# [YOUR ASSIGNMENT]
From the first line to the last, give the records again exactly and skip the pictures.

==== EXTRACTED INFORMATION

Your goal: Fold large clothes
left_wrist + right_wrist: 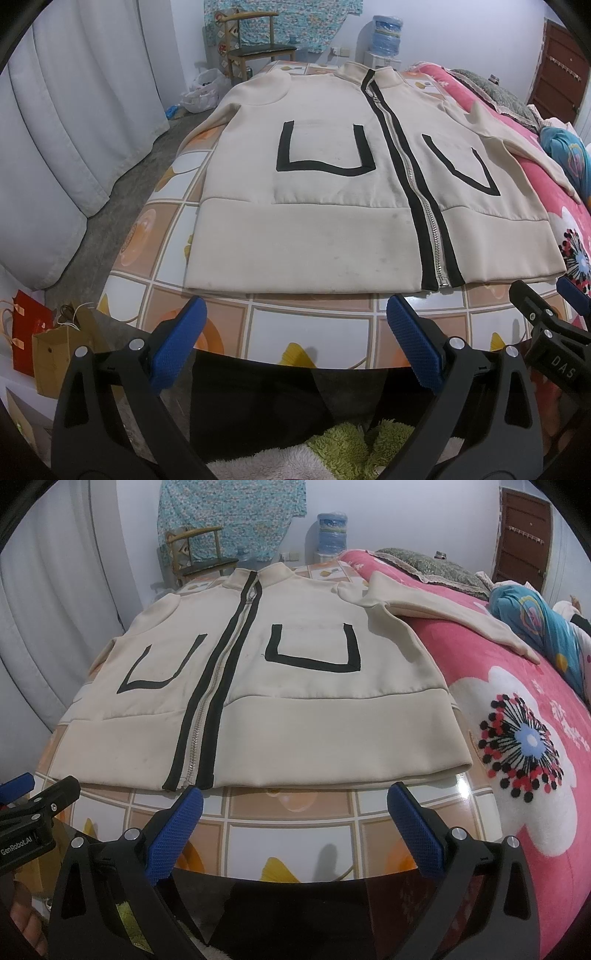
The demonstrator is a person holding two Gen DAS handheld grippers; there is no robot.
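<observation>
A cream zip-up jacket [314,221] with black zipper trim and two black U-shaped pocket outlines lies flat, front up, on a tiled-pattern table [306,325]; it also shows in the right wrist view [314,709]. Its right sleeve [443,616] stretches onto the pink bed. My left gripper [295,314] is open and empty, just short of the jacket's hem left of the zipper. My right gripper [295,801] is open and empty, just short of the hem right of the zipper. Each gripper shows at the edge of the other's view.
A pink flowered bed [517,738] adjoins the table on the right, with a person in blue [535,620] lying on it. White curtains [55,147] hang at the left. A wooden chair [255,40], water dispenser [384,37] and bags [37,339] stand around.
</observation>
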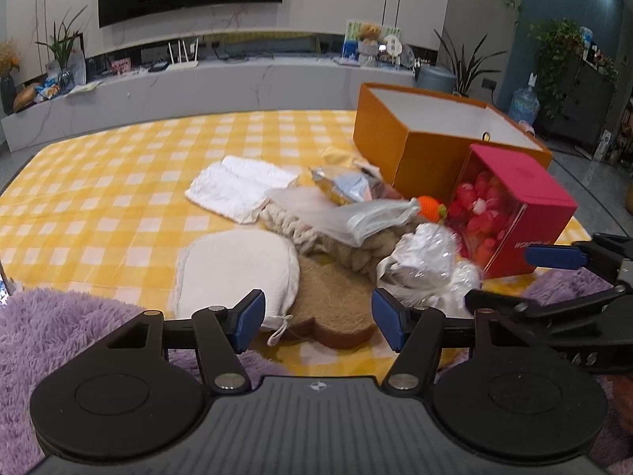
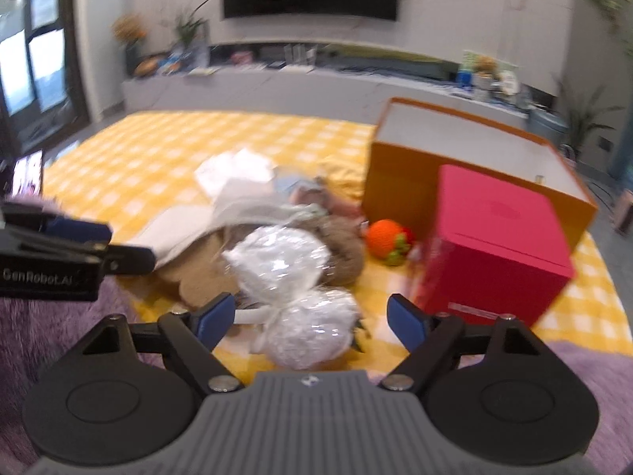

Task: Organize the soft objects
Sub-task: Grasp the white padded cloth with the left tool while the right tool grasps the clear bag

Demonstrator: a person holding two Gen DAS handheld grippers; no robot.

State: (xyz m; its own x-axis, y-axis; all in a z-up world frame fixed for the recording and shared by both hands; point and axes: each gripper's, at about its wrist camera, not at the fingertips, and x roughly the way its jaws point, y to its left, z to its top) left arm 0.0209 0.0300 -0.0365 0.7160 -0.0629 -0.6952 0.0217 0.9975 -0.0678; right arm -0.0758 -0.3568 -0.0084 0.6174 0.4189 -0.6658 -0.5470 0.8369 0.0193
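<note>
A yellow-and-white checked cloth point(image 1: 118, 182) covers the surface well beyond both sets of fingers, and a shaggy purple fleece point(image 1: 67, 324) lies just under them. Far ahead and to the right of the left gripper point(image 1: 318, 320) stands an open orange cardboard box point(image 1: 399, 138) with a white inside, and against its near wall leans a tilted pink box point(image 1: 530, 213) with a clear window showing red and white pieces. Straight ahead of the left gripper's spread blue pads sits the heap of soft things: a flat brown felt piece shaped like a bread slice point(image 1: 336, 308) lies between the fingertips, apart from both pads, and a rounded white cloth pouch point(image 1: 237, 269) with a drawstring sits just ahead of the left pad. Beyond them lie a folded white quilted cloth point(image 1: 237, 190), chunky beige knitted yarn point(image 1: 356, 249), a translucent plastic bag point(image 1: 356, 213) and a small orange crocheted fruit point(image 1: 431, 208). The right gripper point(image 2: 312, 320) also has its fingers held wide, pinching nothing; a crinkly clear-wrapped white bundle point(image 2: 304, 297), in two rounded lumps, lies between and just ahead of them, touching neither pad.
</note>
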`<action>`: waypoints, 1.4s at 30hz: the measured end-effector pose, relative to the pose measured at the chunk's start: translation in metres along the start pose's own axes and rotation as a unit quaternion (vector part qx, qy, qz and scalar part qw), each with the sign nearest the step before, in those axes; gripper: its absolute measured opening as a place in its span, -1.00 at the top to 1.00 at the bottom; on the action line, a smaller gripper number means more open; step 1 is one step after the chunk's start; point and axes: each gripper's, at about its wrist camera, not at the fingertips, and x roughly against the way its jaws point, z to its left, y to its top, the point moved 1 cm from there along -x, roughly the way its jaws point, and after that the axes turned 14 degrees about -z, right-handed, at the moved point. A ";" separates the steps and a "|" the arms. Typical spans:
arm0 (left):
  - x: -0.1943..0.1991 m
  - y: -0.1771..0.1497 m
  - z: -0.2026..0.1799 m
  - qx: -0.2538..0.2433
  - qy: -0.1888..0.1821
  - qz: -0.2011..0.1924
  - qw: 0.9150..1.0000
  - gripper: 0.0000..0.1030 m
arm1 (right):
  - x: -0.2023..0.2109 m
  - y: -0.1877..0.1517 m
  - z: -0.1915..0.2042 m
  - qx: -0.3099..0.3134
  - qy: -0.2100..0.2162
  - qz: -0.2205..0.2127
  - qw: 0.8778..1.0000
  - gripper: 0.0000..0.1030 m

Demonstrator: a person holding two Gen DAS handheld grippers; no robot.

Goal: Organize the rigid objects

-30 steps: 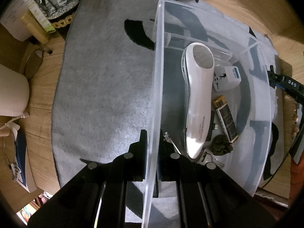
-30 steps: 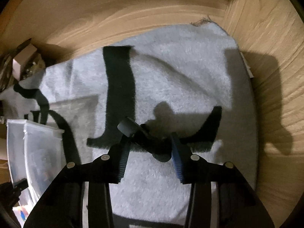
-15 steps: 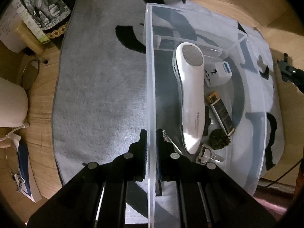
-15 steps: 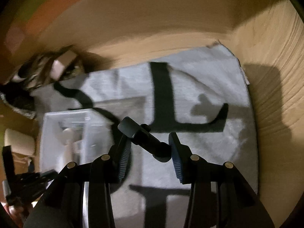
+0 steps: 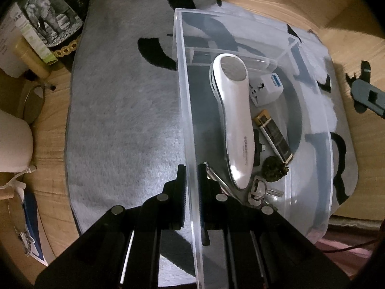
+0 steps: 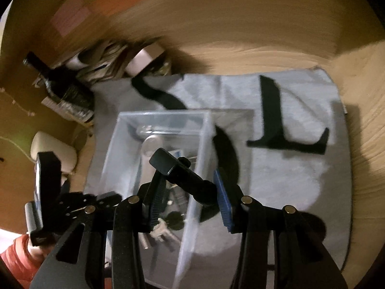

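Note:
A clear plastic box (image 5: 185, 96) stands on a grey mat (image 5: 125, 110). My left gripper (image 5: 191, 168) is shut on the box's near left wall, one finger on each side. Inside lie a long white handheld device (image 5: 234, 120), a white plug adapter (image 5: 266, 90), a dark battery-like stick (image 5: 274, 134), a dark lump (image 5: 274, 166) and keys (image 5: 261, 191). In the right wrist view, my right gripper (image 6: 190, 183) is shut on a black elongated part (image 6: 178, 171) and hangs tilted over the box (image 6: 204, 144). The left gripper (image 6: 108, 196) shows at the box's left side.
The mat (image 6: 288, 180) has large black letters and lies on a wooden table (image 6: 240, 36). A dark bottle (image 6: 60, 89), boxes and papers crowd the far left corner. A white rounded object (image 5: 12, 139) and a box with an elephant picture (image 5: 48, 16) sit left of the mat. A red sleeve (image 6: 14, 257) shows.
My right gripper has carried the black part up and leftward, from over the bare mat to above the clear box. The left gripper kept its hold on the box wall, rolling slightly.

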 end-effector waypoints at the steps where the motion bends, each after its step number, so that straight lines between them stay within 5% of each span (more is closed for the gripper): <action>1: -0.001 0.000 -0.001 -0.002 -0.001 0.000 1.000 0.84 | -0.002 -0.002 0.003 0.000 0.003 0.003 1.000 0.26; 26: -0.007 0.006 -0.006 -0.036 -0.019 0.006 0.999 0.79 | -0.055 -0.033 0.043 0.035 0.003 0.097 0.995 0.21; 42: 0.021 0.003 -0.002 -0.028 -0.017 -0.033 0.999 0.77 | -0.009 -0.033 0.042 0.043 0.011 0.049 0.998 -0.11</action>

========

# [SOLUTION TO THE EXERCISE]
Your goal: Fold large clothes
left_wrist + right_wrist: 
The demonstrator is a person holding two Gen DAS handheld grippers; there is no robot.
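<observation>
A cream zip-up jacket [314,221] with black zipper trim and two black U-shaped pocket outlines lies flat, front up, on a tiled-pattern table [306,325]; it also shows in the right wrist view [314,709]. Its right sleeve [443,616] stretches onto the pink bed. My left gripper [295,314] is open and empty, just short of the jacket's hem left of the zipper. My right gripper [295,801] is open and empty, just short of the hem right of the zipper. Each gripper shows at the edge of the other's view.
A pink flowered bed [517,738] adjoins the table on the right, with a person in blue [535,620] lying on it. White curtains [55,147] hang at the left. A wooden chair [255,40], water dispenser [384,37] and bags [37,339] stand around.
</observation>
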
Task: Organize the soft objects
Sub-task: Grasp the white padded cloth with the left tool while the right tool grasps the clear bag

Demonstrator: a person holding two Gen DAS handheld grippers; no robot.

State: (xyz m; its own x-axis, y-axis; all in a z-up world frame fixed for the recording and shared by both hands; point and axes: each gripper's, at about its wrist camera, not at the fingertips, and x roughly the way its jaws point, y to its left, z to its top) left arm 0.0209 0.0300 -0.0365 0.7160 -0.0629 -0.6952 0.0217 0.9975 -0.0678; right arm -0.0758 -0.3568 -0.0084 0.6174 0.4189 -0.6658 -0.5470 0.8369 0.0193
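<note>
A yellow-and-white checked cloth point(image 1: 118, 182) covers the surface well beyond both sets of fingers, and a shaggy purple fleece point(image 1: 67, 324) lies just under them. Far ahead and to the right of the left gripper point(image 1: 318, 320) stands an open orange cardboard box point(image 1: 399, 138) with a white inside, and against its near wall leans a tilted pink box point(image 1: 530, 213) with a clear window showing red and white pieces. Straight ahead of the left gripper's spread blue pads sits the heap of soft things: a flat brown felt piece shaped like a bread slice point(image 1: 336, 308) lies between the fingertips, apart from both pads, and a rounded white cloth pouch point(image 1: 237, 269) with a drawstring sits just ahead of the left pad. Beyond them lie a folded white quilted cloth point(image 1: 237, 190), chunky beige knitted yarn point(image 1: 356, 249), a translucent plastic bag point(image 1: 356, 213) and a small orange crocheted fruit point(image 1: 431, 208). The right gripper point(image 2: 312, 320) also has its fingers held wide, pinching nothing; a crinkly clear-wrapped white bundle point(image 2: 304, 297), in two rounded lumps, lies between and just ahead of them, touching neither pad.
</note>
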`<action>`: waypoints, 1.4s at 30hz: the measured end-effector pose, relative to the pose measured at the chunk's start: translation in metres along the start pose's own axes and rotation as a unit quaternion (vector part qx, qy, qz and scalar part qw), each with the sign nearest the step before, in those axes; gripper: its absolute measured opening as a place in its span, -1.00 at the top to 1.00 at the bottom; on the action line, a smaller gripper number means more open; step 1 is one step after the chunk's start; point and axes: each gripper's, at about its wrist camera, not at the fingertips, and x roughly against the way its jaws point, z to its left, y to its top, the point moved 1 cm from there along -x, roughly the way its jaws point, and after that the axes turned 14 degrees about -z, right-handed, at the moved point. A ";" separates the steps and a "|" the arms. Typical spans:
arm0 (left):
  - x: -0.1943..0.1991 m
  - y: -0.1771..0.1497 m
  - z: -0.2026..0.1799 m
  - qx: -0.2538..0.2433
  - qy: -0.1888..0.1821
  - qz: -0.2011..0.1924
  - qw: 0.9150..1.0000
  - gripper: 0.0000..0.1030 m
arm1 (right):
  - x: -0.2023..0.2109 m
  - y: -0.1877..0.1517 m
  - z: -0.1915..0.2042 m
  - qx: -0.3099..0.3134
  - qy: -0.2100..0.2162
  - qz: -0.2205..0.2127
  - qw: 0.8778..1.0000
  - gripper: 0.0000..0.1030 m

Demonstrator: a person holding two Gen DAS handheld grippers; no robot.

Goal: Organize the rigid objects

-30 steps: 
-30 steps: 
-15 steps: 
-15 steps: 
+0 steps: 
+0 steps: 

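Note:
A clear plastic box (image 5: 185, 96) stands on a grey mat (image 5: 125, 110). My left gripper (image 5: 191, 168) is shut on the box's near left wall, one finger on each side. Inside lie a long white handheld device (image 5: 234, 120), a white plug adapter (image 5: 266, 90), a dark battery-like stick (image 5: 274, 134), a dark lump (image 5: 274, 166) and keys (image 5: 261, 191). In the right wrist view, my right gripper (image 6: 190, 183) is shut on a black elongated part (image 6: 178, 171) and hangs tilted over the box (image 6: 204, 144). The left gripper (image 6: 108, 196) shows at the box's left side.
The mat (image 6: 288, 180) has large black letters and lies on a wooden table (image 6: 240, 36). A dark bottle (image 6: 60, 89), boxes and papers crowd the far left corner. A white rounded object (image 5: 12, 139) and a box with an elephant picture (image 5: 48, 16) sit left of the mat. A red sleeve (image 6: 14, 257) shows.
My right gripper has carried the black part up and leftward, from over the bare mat to above the clear box. The left gripper kept its hold on the box wall, rolling slightly.
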
 end-effector waypoints at the steps where the motion bends, each after its step number, so that straight lines between them stay within 5% of each span (more is closed for the gripper): <action>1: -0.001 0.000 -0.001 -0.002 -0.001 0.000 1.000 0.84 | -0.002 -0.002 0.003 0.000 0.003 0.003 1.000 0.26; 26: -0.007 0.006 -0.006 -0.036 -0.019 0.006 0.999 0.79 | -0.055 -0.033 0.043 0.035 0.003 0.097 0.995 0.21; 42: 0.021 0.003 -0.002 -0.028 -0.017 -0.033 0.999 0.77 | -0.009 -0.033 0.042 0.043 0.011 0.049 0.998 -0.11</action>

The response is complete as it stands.